Après l’annonce faite lors de la deuxième journée des travaux sur les grandes orientations politiques du Dialogue National Inclusif au CICB, la semaine dernière, le Premier ministre vient de mettre en exécution sa menace en procédant au lancement du processus de recrutement de 15 300 enseignants volontaires pour, dit-il, suppléer les grévistes dans les établissements publics. Une décision qui sonne comme une déclaration de guerre faite aux syndicats enseignants signataires du 15 octobre 2016. Tous les ingrédients sont désormais réunis pour la compromission de l’année scolaire au grand dam des enfants qui ne demandent qu’à reprendre le chemin de l’école.

C’est désormais le bras de fer qui s’engage entre le gouvernement et le Collectif des syndicats enseignants signataires du 15 octobre 2016, suite à l’appel à candidatures pour le recrutement de 15 300 enseignants des écoles spécialisées.

« Quand deux éléphants se battent, l’herbe en souffre », dit-on. Tout porte à croire que dans le bras fer engagé entre le PM et les syndicats enseignants, depuis quelque temps, c’est, sans conteste, l’école malienne et les écoliers qui en sont les grands perdants.

Alors que les enseignants demandent à être mis dans leurs droits, le chef du gouvernement, n’a pas trouvé mieux que de tenter de les remplacer dans les classes, faute d’accord. Et cela, en lançant une opération de recrutement d’enseignants, dont le timing et les capacités de ces nouveaux enseignants à assurer pleinement les cours dans les écoles suscitent des interrogations.

L’obligation aujourd’hui pour l’État d’assurer la continuité du service public de l’éducation peut-il justifier une telle mesure dont la légalité parait, du reste, très douteuse en ce qu’elle porterait atteinte au droit de grève qui est un droit et une liberté fondamentale garantis par notre constitution ?

Après le dépôt des dossiers, ces enseignants seront-ils déployés directement sans test compte tenu de l’urgence ? Cette décision en elle-même n’est-elle pas le début d’un autre problème dans le futur ? Pense-t-il réellement que ces menaces vont faire revenir les grévistes à de meilleurs sentiments ?

Au-delà des interrogations, nous estimons que le Premier fait fausse route.
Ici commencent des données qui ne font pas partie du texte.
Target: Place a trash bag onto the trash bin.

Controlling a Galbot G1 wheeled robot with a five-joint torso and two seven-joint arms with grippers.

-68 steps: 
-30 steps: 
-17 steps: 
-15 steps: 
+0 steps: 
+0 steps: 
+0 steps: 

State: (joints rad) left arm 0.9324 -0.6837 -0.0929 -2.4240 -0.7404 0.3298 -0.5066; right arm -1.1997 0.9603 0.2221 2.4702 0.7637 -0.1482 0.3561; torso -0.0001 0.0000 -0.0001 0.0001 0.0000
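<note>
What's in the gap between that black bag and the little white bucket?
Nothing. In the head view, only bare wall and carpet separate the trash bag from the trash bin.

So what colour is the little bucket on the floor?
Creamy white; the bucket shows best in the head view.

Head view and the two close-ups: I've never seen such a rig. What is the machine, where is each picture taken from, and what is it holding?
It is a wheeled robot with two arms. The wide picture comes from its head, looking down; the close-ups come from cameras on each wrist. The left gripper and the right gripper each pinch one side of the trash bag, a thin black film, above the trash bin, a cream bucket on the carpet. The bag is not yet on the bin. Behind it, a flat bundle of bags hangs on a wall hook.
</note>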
Premièrement, parce que les 15 300 ne peuvent ne pas remplacer numériquement l’effectif des enseignants concernés dont le nombre est estimé à plus de 63 000 enseignants. La deuxième raison est que cette tentative maladroite risque de pousser les enseignants qui se disent ouverts au dialogue à tourner le dos à la table de négociation.

Aussi, la question qu’on se pose à la suite de cette annonce est de savoir comment l’État, qui évoque les contraintes budgétaires pour refuser application de l’article 39 de la loi n° 007 du 16 janvier 2018, parvient à avoir les moyens de recruter ?

En tout état de cause, après la démonstration de force du jeudi dernier, il n’est pas souhaitable de voir à nouveau ces enseignants dans la rue au risque de voir la marche pacifique dégénérée.

En somme, il serait difficile de casser une grève d’une telle ampleur en recourant au remplacement systématique des enseignants grévistes par de nouvelles recrues généralement inexpérimentées. Le gouvernement serait dans son droit et dans son rôle, s’il avait tout simplement réquisitionné certains enseignants pour assurer le service minimum dans les écoles pendant le temps des négociations avec les syndicats représentatifs d’enseignants. Car, la loi autorise en effet la réquisition de certains personnels sous certaines conditions.

Pourtant, à regarder de près, sans faire de partie pris, on constate que la situation se résume au fait que le gouvernement s’appose sa propre signature sur un accord avec les enseignants.